• Task details
Could you return the whole listing, character for character?

• Collected material
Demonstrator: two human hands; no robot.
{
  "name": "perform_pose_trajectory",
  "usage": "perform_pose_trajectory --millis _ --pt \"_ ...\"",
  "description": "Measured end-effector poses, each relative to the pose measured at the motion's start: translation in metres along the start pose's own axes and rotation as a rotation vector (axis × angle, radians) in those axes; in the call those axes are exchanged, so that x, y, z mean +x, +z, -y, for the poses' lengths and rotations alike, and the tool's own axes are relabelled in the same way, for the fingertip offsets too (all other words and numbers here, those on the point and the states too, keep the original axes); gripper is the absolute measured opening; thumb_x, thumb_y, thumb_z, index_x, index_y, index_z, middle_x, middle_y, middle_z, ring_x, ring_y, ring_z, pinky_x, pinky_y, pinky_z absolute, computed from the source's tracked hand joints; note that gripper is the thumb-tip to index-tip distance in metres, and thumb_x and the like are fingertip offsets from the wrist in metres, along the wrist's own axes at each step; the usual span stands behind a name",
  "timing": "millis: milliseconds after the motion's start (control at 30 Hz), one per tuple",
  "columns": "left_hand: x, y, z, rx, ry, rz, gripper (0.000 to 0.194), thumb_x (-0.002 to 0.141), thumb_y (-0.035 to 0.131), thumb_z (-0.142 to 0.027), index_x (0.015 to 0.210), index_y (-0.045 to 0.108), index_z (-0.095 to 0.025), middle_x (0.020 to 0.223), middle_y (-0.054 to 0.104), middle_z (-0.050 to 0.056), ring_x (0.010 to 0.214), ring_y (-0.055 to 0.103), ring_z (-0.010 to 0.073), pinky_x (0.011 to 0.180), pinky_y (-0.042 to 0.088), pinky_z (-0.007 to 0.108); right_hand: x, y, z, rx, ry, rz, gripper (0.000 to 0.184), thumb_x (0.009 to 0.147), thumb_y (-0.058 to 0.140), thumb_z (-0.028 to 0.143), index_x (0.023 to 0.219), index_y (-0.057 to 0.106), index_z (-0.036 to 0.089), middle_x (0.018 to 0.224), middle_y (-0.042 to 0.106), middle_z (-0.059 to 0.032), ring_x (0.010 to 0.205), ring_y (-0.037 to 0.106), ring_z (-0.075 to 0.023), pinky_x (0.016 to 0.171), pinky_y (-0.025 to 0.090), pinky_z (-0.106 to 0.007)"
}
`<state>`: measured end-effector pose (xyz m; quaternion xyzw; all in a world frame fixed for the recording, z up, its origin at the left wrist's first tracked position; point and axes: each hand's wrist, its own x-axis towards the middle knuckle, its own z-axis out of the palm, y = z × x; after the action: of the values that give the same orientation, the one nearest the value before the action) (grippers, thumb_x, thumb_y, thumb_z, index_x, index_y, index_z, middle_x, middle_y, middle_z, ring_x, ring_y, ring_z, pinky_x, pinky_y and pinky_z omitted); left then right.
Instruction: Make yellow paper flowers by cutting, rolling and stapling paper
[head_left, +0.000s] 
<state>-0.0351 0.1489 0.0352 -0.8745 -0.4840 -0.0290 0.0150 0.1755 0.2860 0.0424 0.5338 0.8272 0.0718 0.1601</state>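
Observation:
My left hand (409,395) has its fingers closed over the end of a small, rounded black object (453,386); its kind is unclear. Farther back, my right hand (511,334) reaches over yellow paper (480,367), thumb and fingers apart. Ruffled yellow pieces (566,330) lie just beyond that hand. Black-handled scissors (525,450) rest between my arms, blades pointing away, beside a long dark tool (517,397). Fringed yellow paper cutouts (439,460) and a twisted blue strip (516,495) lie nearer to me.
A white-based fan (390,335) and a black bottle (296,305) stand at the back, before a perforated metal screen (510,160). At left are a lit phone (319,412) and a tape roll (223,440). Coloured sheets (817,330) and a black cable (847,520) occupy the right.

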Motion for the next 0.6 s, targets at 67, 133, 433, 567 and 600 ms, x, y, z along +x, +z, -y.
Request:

• Written response
Demonstrator: two human hands; no robot.
{
  "name": "perform_pose_trajectory",
  "usage": "perform_pose_trajectory --millis _ --pt \"_ ...\"",
  "description": "Measured end-effector poses, each relative to the pose measured at the motion's start: translation in metres along the start pose's own axes and rotation as a rotation vector (axis × angle, radians) in those axes; in the call those axes are exchanged, so that x, y, z mean +x, +z, -y, for the poses' lengths and rotations alike, and the tool's own axes are relabelled in the same way, for the fingertip offsets too (all other words and numbers here, those on the point and the states too, keep the original axes); gripper is the absolute measured opening; thumb_x, thumb_y, thumb_z, index_x, index_y, index_z, middle_x, middle_y, middle_z, ring_x, ring_y, ring_z, pinky_x, pinky_y, pinky_z absolute, computed from the source's tracked hand joints; note that gripper is the thumb-tip to index-tip distance in metres, and thumb_x and the like are fingertip offsets from the wrist in metres, along the wrist's own axes at each step; the usual span stands behind a name",
  "timing": "millis: milliseconds after the motion's start (control at 30 Hz), one per tuple",
  "columns": "left_hand: x, y, z, rx, ry, rz, gripper (0.000 to 0.194), thumb_x (-0.002 to 0.141), thumb_y (-0.035 to 0.131), thumb_z (-0.142 to 0.027), index_x (0.015 to 0.210), index_y (-0.045 to 0.108), index_z (-0.095 to 0.025), middle_x (0.020 to 0.223), middle_y (-0.054 to 0.104), middle_z (-0.050 to 0.056), ring_x (0.010 to 0.214), ring_y (-0.055 to 0.103), ring_z (-0.010 to 0.073), pinky_x (0.011 to 0.180), pinky_y (-0.042 to 0.088), pinky_z (-0.007 to 0.108); right_hand: x, y, z, rx, ry, rz, gripper (0.000 to 0.184), thumb_x (0.009 to 0.147), thumb_y (-0.058 to 0.140), thumb_z (-0.028 to 0.143), index_x (0.023 to 0.219), index_y (-0.057 to 0.106), index_z (-0.036 to 0.089), middle_x (0.018 to 0.224), middle_y (-0.042 to 0.106), middle_z (-0.059 to 0.032), ring_x (0.010 to 0.205), ring_y (-0.037 to 0.106), ring_z (-0.075 to 0.023), pinky_x (0.016 to 0.171), pinky_y (-0.025 to 0.090), pinky_z (-0.106 to 0.007)"
}
`<state>`: measured end-effector pose (xyz m; quaternion xyzw; all in a world frame fixed for the recording, z up, its origin at the left wrist's first tracked position; point and axes: each hand's wrist, its own x-axis towards the middle knuckle, its own z-axis out of the palm, y = z × x; after the action: of the values that give the same orientation, the one nearest the value before the action) (grippers, thumb_x, thumb_y, thumb_z, index_x, index_y, index_z, middle_x, middle_y, middle_z, ring_x, ring_y, ring_z, pinky_x, pinky_y and pinky_z omitted); left then right.
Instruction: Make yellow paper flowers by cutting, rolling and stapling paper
[head_left, +0.000s] 
<state>-0.0351 0.1489 0.0352 -0.8745 -0.4840 -0.0290 0.0150 0.1755 0.2860 0.0424 0.5338 0.8272 0.0718 0.1601</state>
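Observation:
My left hand (409,395) has its fingers closed over the end of a small, rounded black object (453,386); its kind is unclear. Farther back, my right hand (511,334) reaches over yellow paper (480,367), thumb and fingers apart. Ruffled yellow pieces (566,330) lie just beyond that hand. Black-handled scissors (525,450) rest between my arms, blades pointing away, beside a long dark tool (517,397). Fringed yellow paper cutouts (439,460) and a twisted blue strip (516,495) lie nearer to me.
A white-based fan (390,335) and a black bottle (296,305) stand at the back, before a perforated metal screen (510,160). At left are a lit phone (319,412) and a tape roll (223,440). Coloured sheets (817,330) and a black cable (847,520) occupy the right.
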
Motion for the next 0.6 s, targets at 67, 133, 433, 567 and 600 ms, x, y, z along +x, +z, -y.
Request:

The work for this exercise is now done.